An inspection of our distortion chart reveals the lens exhibits some barrel distortion, whereby the straight lines bow outwards a little towards the edge of the frame. In real-world images, you’ll be hard pushed to notice it unless you go in search of it. To counteract the minor barrel distortion in my test images, I took manual control of the distortion amount slider in Lightroom and set it to a value of +5.

12mm SMIA TV = -1.2%

HandeVision Ibelux 40mm f/0.85 review – Verdict

It may lay claim to being the world’s fastest lens, but this test has revealed that it has more cons than it does pros. As much as we love the beautiful blurred backgrounds and outstanding bokeh it’s capable of creating at wide apertures, which remains the sole reason you’d buy this lens, it lets itself down in a number of areas regarding its image quality and handling. Corner sharpness is disappointing at wide apertures and doesn’t improve as fast as we’d expect when it’s closed down. It exhibits very obvious purple fringing and spherical aberration at wide apertures, too. Then there’s the handling – it’s bulky and weighs an absolute ton. On a majority of lightweight mirrorless cameras, it feels poorly balanced and far too front heavy.

Micro Four Thirds users would be far better to forego the 1/3 stop of aperture you gain from this lens and opt for the Voigtländer 42.5mm f/0.95 instead. The Mitakon 50mm f/0.95 is a cheaper option for Sony E-mount users looking for a fast manual-focus lens and despite being longer, I’d choose the Fujifilm 56mm f/1.2 R XF ahead of this lens in an instant.
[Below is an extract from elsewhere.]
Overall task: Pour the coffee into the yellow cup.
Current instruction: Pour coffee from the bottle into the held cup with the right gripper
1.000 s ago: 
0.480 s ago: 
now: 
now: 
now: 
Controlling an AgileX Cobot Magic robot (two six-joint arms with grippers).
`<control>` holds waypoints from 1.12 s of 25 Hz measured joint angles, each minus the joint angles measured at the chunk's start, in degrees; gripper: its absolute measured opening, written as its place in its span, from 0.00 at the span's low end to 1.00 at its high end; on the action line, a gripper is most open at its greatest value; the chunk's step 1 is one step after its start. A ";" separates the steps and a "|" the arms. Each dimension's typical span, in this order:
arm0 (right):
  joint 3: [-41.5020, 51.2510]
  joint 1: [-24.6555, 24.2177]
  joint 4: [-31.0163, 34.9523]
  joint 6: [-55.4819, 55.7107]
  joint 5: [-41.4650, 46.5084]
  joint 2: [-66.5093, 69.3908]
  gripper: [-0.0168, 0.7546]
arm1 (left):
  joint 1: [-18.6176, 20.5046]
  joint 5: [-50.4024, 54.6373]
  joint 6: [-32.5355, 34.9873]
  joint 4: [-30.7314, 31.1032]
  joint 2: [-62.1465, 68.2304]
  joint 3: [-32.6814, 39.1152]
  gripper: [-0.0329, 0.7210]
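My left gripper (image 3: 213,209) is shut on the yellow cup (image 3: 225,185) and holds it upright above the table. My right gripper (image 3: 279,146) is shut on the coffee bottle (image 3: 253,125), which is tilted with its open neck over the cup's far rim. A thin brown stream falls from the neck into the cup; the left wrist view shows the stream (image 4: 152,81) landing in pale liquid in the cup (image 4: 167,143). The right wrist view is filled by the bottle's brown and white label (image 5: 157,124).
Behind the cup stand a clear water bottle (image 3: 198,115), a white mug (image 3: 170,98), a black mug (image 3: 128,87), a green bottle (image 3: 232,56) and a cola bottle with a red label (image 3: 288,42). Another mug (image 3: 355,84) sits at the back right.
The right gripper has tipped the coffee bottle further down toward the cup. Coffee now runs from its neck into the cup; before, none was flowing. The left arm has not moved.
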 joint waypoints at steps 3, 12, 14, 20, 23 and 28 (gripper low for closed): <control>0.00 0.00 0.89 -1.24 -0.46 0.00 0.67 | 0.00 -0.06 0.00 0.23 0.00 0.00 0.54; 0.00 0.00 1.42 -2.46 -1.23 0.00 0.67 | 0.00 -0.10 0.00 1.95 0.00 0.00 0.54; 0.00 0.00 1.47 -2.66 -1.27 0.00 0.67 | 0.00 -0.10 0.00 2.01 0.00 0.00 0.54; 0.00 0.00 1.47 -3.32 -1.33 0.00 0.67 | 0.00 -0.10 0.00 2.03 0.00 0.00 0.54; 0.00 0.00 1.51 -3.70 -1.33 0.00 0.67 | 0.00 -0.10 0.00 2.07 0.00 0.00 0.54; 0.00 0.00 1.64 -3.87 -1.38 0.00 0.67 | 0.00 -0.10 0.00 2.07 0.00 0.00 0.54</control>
For the time and effort you’ll spend hunting around to find a good price for this lens, you’ll be far off considering your alternatives first. Hopefully the new series of HandeVision IBERIT full-frame lenses, which covers 24mm, 35mm, 50mm, 75mm and 90mm focal lengths with a constant aperture of f/2.4 for Sony E-mount, Leica SL mount, Leica M mount and Fuji X-mount, will be more appealing.